Maybe you’ve been asked this question by an inquiring young mind, “where do babies come from?” I remember first asking this question to my grandmother. I had chosen a good time to ask, after lunch but before the soaps, so she serenely sat me down on a Victorian couch and began to read to me from the book of Genesis out of the family bible.
Now I had never seen this bible before, it was massive and seemed like half my size. It had some pictures, but boring black and white ones. It was very old.
As a child, I had no idea what she was saying, and this Genesis reading from the King James version seemed more like a magic spell than anything else. She finished reading and looked up at me, and said, “well, there you have it!”
I didn’t feel that I had anything, but what she did next I can still remember. She opened the bible to a few pages towards the middle. She pointed to where there was handwriting and she said, “that’s my name…Frieda…This is my mother’s name…Minnie…that’s her mother…Mariah.” And then she turned the page and pointed to my name…and here’s Douglas, born a long long long time after my grandmother. Look at these pages…these are for the people who come after you.”
It is only in retrospect that I realize that although she was woefully unhelpful with regard to “sex ed,” she was incredibly helpful in the long run. How profound it is that we all connected biologically, organically, generationally. We come from one another. We all, in one way or another, come from our mothers and our fathers.
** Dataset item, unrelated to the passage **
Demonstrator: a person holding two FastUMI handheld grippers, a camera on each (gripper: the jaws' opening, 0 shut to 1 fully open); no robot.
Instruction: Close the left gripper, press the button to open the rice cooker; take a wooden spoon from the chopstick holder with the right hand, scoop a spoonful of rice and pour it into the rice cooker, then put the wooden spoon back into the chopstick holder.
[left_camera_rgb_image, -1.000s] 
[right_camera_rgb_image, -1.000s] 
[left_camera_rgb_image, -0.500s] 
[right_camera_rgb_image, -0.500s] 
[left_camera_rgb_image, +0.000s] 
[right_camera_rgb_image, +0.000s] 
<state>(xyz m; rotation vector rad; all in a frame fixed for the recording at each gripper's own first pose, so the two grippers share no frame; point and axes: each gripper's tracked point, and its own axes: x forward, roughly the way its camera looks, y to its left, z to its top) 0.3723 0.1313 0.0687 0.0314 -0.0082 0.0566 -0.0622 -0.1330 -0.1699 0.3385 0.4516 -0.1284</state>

Mothers, as we all know, come in many different stripes and in many different sizes. There are, to be sure, good mothers, great mothers, loving mothers, stern mothers, pretty terrible mothers, mothers who have no children, mothers whose children have died, mothers who abandon, mothers who work, mothers who are overprotective, mothers who are men, mothers who are stressed and burned out, mothers who sacrifice everything for their children, mothers who die in childbirth, mothers who adopt, mothers, well, you get the point. The same can go for fathers, naturally.
Julian of Norwich, an English saint from the 14th century had a series of profound visions of God as she was seriously ill and expected to die in her convent room. She experienced God’s love to be like that of a mother, who for her was a model of mercy rather than wrath. I offer you this hymn text, based on her words and visions, that we sing, and that can be a meditation and prayer for us this weekend as we remember our mothers. They connect the mystery of life with the more encompassing mystery of creation and of a loving God.
Mothering God, you gave me birth
in the bright morning of this world.
Creator, source of ev'ry breath,
you are my rain, my wind, my sun.
Mothering Christ, you took my form,
offering me your food of light,
grain of life, and grape of love,
your very body for my peace.
Mothering Spirit, nurt'ring one,
in arms of patience hold me close,
so that in faith I root and grow
until I flow'r, until I know.
However you celebrate or remember, grieve, or deal in your own way on Mother’s Day, we can all stand in awe at the incredible mystery of life and the radical reality that we all come from one another and are utterly dependent on one another and the God who gave us birth. And if anyone asks, this is where babies come from!